Every line below is to be set down again exactly; any image stays out.
:: GIVEN MATERIAL
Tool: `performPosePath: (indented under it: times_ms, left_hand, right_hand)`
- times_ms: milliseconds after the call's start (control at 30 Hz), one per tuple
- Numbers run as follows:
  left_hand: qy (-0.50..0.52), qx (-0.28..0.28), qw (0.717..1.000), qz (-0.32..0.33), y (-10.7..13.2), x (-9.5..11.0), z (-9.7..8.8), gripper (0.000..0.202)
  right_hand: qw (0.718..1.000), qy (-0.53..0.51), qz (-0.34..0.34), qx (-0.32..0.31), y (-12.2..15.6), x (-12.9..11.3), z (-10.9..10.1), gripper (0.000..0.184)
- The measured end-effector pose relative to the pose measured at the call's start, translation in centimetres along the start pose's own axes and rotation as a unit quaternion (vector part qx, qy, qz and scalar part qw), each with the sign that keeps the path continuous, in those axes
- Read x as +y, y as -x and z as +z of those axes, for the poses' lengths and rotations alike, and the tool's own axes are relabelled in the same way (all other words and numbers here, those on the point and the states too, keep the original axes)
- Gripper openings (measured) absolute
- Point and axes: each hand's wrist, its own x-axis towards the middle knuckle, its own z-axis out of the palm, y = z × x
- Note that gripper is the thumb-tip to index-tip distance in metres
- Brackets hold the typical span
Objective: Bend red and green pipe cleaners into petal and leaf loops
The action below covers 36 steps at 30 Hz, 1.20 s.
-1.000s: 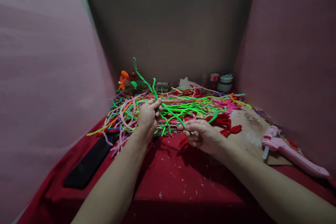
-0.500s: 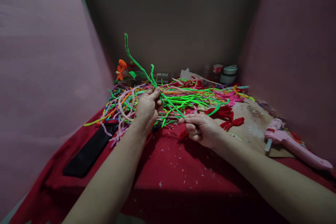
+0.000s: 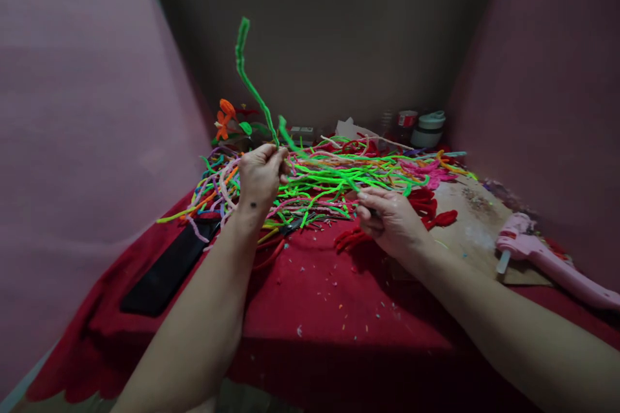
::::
SOLUTION TO THIS TASK:
Tool: `performPosePath: (indented under it: times_ms, left_hand, right_hand)`
- times_ms: milliseconds after the call's start (control at 30 Hz), one per tuple
- Numbers run as follows:
  left_hand: qy (-0.50..0.52), qx (-0.28..0.28), qw (0.717..1.000), qz (-0.32..0.33), y (-10.7..13.2), x (-9.5..11.0), z (-9.7..8.8), gripper (0.000..0.202)
  right_hand: qw (0.718..1.000), qy (-0.53..0.51), qz (-0.34..0.34), qx (-0.32..0.31), y (-12.2..15.6), x (-12.9..11.3), z (-10.9..10.1), gripper (0.000..0.184)
- The measured end-effector pose relative to the pose measured at the call's start, translation in centimetres along the start pose's own axes and rotation as a unit quaternion (vector part qx, qy, qz and scalar part qw), each with the sign that keeps the path continuous, in those axes
- Read x as +y, y as -x and z as +z of those axes, for the poses' lengths and rotations alike, and the tool's own axes are relabelled in the same way (all other words and numbers here, those on the point and the states too, keep the original axes)
- Gripper openings (measured) absolute
- Point and axes: each hand's wrist, its own x-axis towards the middle knuckle, its own z-axis out of the palm, y = z × x
- Note that gripper is the thumb-tip to index-tip distance in metres
- Brackets hold the typical span
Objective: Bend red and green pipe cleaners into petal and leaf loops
The action below covers 36 steps at 30 Hz, 1.20 s.
-1.000s: 
-0.500s: 
+0.000s: 

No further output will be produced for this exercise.